The paradigm of interface between the Intellectual Property Rights (IPRs) and Competition law is that the two legal regimes are interconnected by the economics of fostering innovation and a convoluted web of legal policies that seek to stabilize the scope and effect of each policy. There exists a common area wherein Competition policy and Intellectual Property Law aim at nurturing innovation, effectiveness, consumer welfare and economic growth.
The interface between the two, Competition policy and Intellectual Property Law has been examined from two main aspects: (i) the effect that the Intellectual Property Rights have in shaping the disciplines of competition law; and (ii) the application of competition law on the post-grant use of IPRs.

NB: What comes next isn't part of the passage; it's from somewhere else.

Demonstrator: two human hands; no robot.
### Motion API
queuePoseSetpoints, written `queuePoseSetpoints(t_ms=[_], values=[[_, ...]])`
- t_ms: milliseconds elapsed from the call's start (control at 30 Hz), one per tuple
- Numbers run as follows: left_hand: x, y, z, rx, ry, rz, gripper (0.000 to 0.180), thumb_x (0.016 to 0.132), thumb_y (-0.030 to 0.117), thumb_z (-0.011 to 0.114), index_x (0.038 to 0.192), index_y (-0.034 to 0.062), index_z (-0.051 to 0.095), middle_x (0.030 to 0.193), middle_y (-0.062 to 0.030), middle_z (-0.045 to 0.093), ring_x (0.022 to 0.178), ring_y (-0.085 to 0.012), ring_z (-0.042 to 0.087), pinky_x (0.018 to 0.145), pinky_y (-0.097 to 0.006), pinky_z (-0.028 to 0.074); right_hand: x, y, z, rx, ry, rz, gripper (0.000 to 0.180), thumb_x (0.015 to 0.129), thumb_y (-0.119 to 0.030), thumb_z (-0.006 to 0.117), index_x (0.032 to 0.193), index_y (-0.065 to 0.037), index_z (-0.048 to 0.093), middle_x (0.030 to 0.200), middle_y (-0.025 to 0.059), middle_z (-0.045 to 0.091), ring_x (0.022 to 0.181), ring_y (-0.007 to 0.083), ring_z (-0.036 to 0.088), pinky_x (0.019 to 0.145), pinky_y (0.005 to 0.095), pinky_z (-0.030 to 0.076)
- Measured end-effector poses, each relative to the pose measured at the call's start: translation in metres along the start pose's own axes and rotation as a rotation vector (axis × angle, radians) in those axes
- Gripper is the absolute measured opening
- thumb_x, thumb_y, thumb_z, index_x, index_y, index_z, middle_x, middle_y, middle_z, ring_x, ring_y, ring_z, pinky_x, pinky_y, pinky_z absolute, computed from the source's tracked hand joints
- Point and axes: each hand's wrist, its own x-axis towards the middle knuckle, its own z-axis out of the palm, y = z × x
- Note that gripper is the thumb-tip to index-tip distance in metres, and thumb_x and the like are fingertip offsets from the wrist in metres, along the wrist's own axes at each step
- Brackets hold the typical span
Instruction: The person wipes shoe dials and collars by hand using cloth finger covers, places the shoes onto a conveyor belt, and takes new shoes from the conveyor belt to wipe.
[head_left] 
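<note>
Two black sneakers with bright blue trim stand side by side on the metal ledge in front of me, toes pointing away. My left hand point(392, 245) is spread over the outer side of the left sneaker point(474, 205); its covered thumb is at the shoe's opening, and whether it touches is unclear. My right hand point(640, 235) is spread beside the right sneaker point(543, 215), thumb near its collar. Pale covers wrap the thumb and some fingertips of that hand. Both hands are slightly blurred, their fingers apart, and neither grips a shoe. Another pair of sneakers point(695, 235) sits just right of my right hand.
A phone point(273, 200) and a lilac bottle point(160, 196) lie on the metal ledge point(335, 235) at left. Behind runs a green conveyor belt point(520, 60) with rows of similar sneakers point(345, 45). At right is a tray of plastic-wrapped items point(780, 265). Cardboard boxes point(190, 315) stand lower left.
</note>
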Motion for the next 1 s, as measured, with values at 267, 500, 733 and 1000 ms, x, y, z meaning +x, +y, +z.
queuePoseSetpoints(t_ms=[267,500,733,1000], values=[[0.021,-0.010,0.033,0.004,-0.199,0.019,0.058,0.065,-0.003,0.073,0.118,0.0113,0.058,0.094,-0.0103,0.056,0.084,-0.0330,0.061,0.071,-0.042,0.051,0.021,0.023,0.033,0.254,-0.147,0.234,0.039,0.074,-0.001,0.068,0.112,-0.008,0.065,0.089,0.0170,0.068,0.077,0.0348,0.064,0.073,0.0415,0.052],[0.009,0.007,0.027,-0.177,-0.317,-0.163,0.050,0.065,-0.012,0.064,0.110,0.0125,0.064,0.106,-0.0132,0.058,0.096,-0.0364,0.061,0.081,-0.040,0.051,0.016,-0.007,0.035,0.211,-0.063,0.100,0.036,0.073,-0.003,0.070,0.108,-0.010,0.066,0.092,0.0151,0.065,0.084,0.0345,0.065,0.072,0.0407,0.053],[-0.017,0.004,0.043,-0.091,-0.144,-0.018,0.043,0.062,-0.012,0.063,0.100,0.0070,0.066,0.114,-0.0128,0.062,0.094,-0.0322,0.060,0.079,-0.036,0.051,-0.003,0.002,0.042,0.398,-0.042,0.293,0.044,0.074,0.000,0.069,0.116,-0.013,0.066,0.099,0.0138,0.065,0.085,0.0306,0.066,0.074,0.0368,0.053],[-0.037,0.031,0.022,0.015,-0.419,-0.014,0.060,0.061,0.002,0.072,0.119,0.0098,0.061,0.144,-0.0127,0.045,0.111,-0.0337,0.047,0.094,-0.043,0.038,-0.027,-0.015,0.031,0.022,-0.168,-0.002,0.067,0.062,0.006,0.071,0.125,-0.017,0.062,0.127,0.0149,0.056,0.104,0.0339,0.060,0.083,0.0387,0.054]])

Intellectual Property Rights act as an institutional regulatory framework restricting, usually as an exemption, pure exclusion of restraints by competition law. The Competition Act, 2002 (India) under section 3- outlines that its provisions will not restrict "the right of any person to restrain any infringement of or to impose reasonable conditions, as may be necessary for protecting any of his rights which have been or may be conferred upon him under various IPR statutes. Nonetheless, the Competition Act does draw the line insofar as it does not permit unreasonable conditions to be passed off under the guise of protecting IPRs. Thus, in principle, IPR licensing arrangements which interfere with the Competition law policies such as competitive pricing, quantities, qualities of products or abuse of the dominant position whatever be the source of such practices would fall foul of latter in India.